▶ EXERCISE: Could you repeat every line below exactly, skipping the images?

▶ AVAILABLE DATA:
▼

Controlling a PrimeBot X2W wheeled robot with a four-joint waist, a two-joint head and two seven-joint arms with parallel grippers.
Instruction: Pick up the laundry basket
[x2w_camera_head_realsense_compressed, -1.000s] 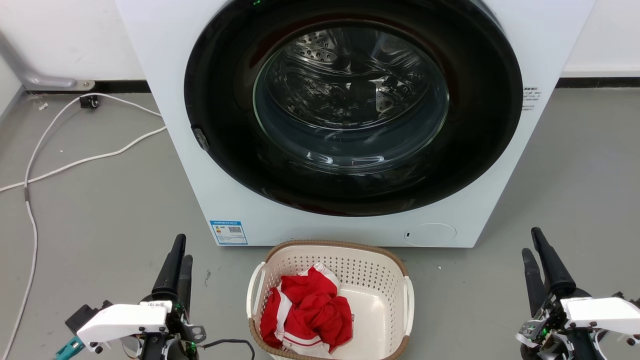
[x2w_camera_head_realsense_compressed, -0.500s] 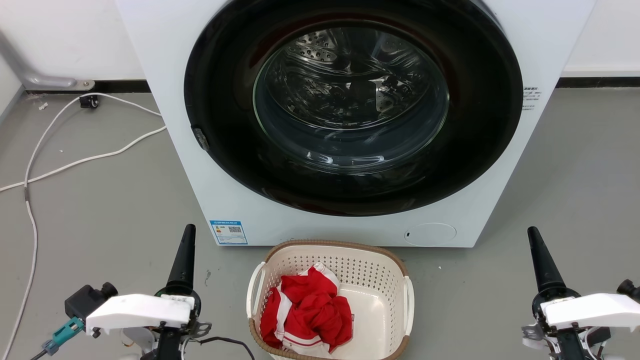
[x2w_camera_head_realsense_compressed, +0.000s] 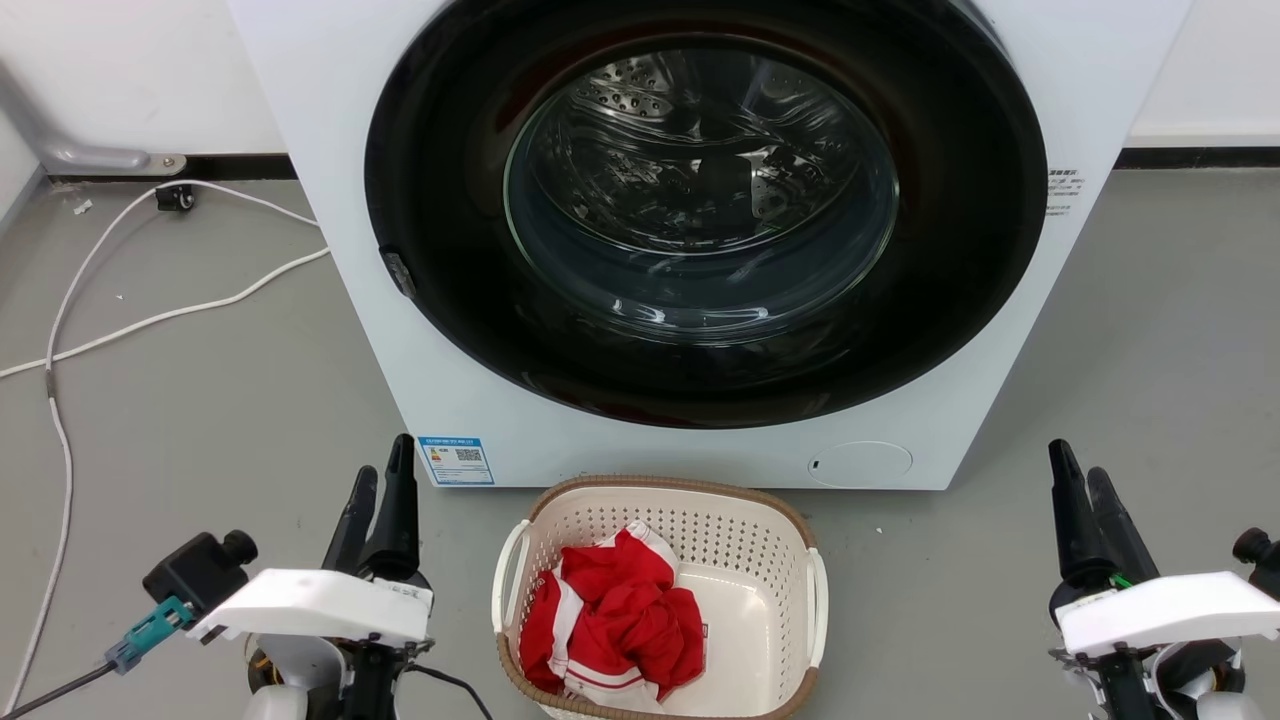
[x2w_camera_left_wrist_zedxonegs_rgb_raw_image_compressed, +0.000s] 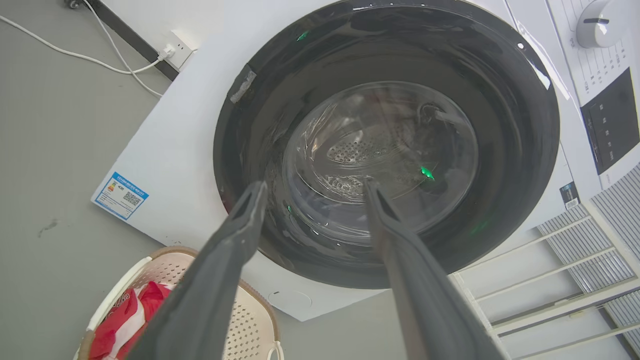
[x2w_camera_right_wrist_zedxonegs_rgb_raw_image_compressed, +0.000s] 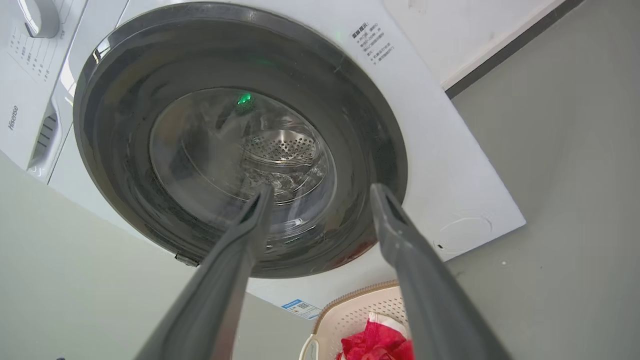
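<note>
**Head view.** The laundry basket (x2w_camera_head_realsense_compressed: 722, 540) stands on the grey floor (x2w_camera_head_realsense_compressed: 200, 420) just in front of the washing machine (x2w_camera_head_realsense_compressed: 330, 110), centred below its round door (x2w_camera_head_realsense_compressed: 700, 190). A red and white garment (x2w_camera_head_realsense_compressed: 615, 615) lies inside, on the basket's left half. The left gripper (x2w_camera_head_realsense_compressed: 384, 458) is to the left of the basket and the right gripper (x2w_camera_head_realsense_compressed: 1075, 460) is well to its right. Both point up the view toward the machine. Neither touches the basket or its white side handles. From this angle the fingers of each gripper overlap, so the gap between them cannot be read here. A white cable (x2w_camera_head_realsense_compressed: 150, 322) runs across the floor at the left.

**Left wrist view.** The left gripper (x2w_camera_left_wrist_zedxonegs_rgb_raw_image_compressed: 315, 185) has its jaws apart, with a clear gap between the two dark fingers. Nothing lies between them and they touch nothing. The machine's door (x2w_camera_left_wrist_zedxonegs_rgb_raw_image_compressed: 390, 160) shows beyond the tips. The basket (x2w_camera_left_wrist_zedxonegs_rgb_raw_image_compressed: 247, 320) sits at the lower left, partly behind the left finger, with the red garment (x2w_camera_left_wrist_zedxonegs_rgb_raw_image_compressed: 137, 315) in it.

**Right wrist view.** The right gripper (x2w_camera_right_wrist_zedxonegs_rgb_raw_image_compressed: 322, 189) also has its jaws apart and empty, with a gap much like the left one. The fingers are clear of all surfaces. The basket (x2w_camera_right_wrist_zedxonegs_rgb_raw_image_compressed: 357, 311) appears at the bottom edge between the fingers, with the garment (x2w_camera_right_wrist_zedxonegs_rgb_raw_image_compressed: 375, 344) visible in it.
</note>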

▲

▶ TASK RESULT:
Controlling a PrimeBot X2W wheeled robot with a four-joint waist, a two-joint head and two seven-joint arms with parallel grippers.
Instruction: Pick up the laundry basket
[x2w_camera_head_realsense_compressed, -1.000s] 
[x2w_camera_head_realsense_compressed, -0.500s] 
[x2w_camera_head_realsense_compressed, +0.000s] 
[x2w_camera_left_wrist_zedxonegs_rgb_raw_image_compressed, +0.000s] 
[x2w_camera_right_wrist_zedxonegs_rgb_raw_image_compressed, +0.000s] 
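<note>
**Head view.** The laundry basket (x2w_camera_head_realsense_compressed: 722, 540) stands on the grey floor (x2w_camera_head_realsense_compressed: 200, 420) just in front of the washing machine (x2w_camera_head_realsense_compressed: 330, 110), centred below its round door (x2w_camera_head_realsense_compressed: 700, 190). A red and white garment (x2w_camera_head_realsense_compressed: 615, 615) lies inside, on the basket's left half. The left gripper (x2w_camera_head_realsense_compressed: 384, 458) is to the left of the basket and the right gripper (x2w_camera_head_realsense_compressed: 1075, 460) is well to its right. Both point up the view toward the machine. Neither touches the basket or its white side handles. From this angle the fingers of each gripper overlap, so the gap between them cannot be read here. A white cable (x2w_camera_head_realsense_compressed: 150, 322) runs across the floor at the left.

**Left wrist view.** The left gripper (x2w_camera_left_wrist_zedxonegs_rgb_raw_image_compressed: 315, 185) has its jaws apart, with a clear gap between the two dark fingers. Nothing lies between them and they touch nothing. The machine's door (x2w_camera_left_wrist_zedxonegs_rgb_raw_image_compressed: 390, 160) shows beyond the tips. The basket (x2w_camera_left_wrist_zedxonegs_rgb_raw_image_compressed: 247, 320) sits at the lower left, partly behind the left finger, with the red garment (x2w_camera_left_wrist_zedxonegs_rgb_raw_image_compressed: 137, 315) in it.

**Right wrist view.** The right gripper (x2w_camera_right_wrist_zedxonegs_rgb_raw_image_compressed: 322, 189) also has its jaws apart and empty, with a gap much like the left one. The fingers are clear of all surfaces. The basket (x2w_camera_right_wrist_zedxonegs_rgb_raw_image_compressed: 357, 311) appears at the bottom edge between the fingers, with the garment (x2w_camera_right_wrist_zedxonegs_rgb_raw_image_compressed: 375, 344) visible in it.
</note>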

This exercise has been completed.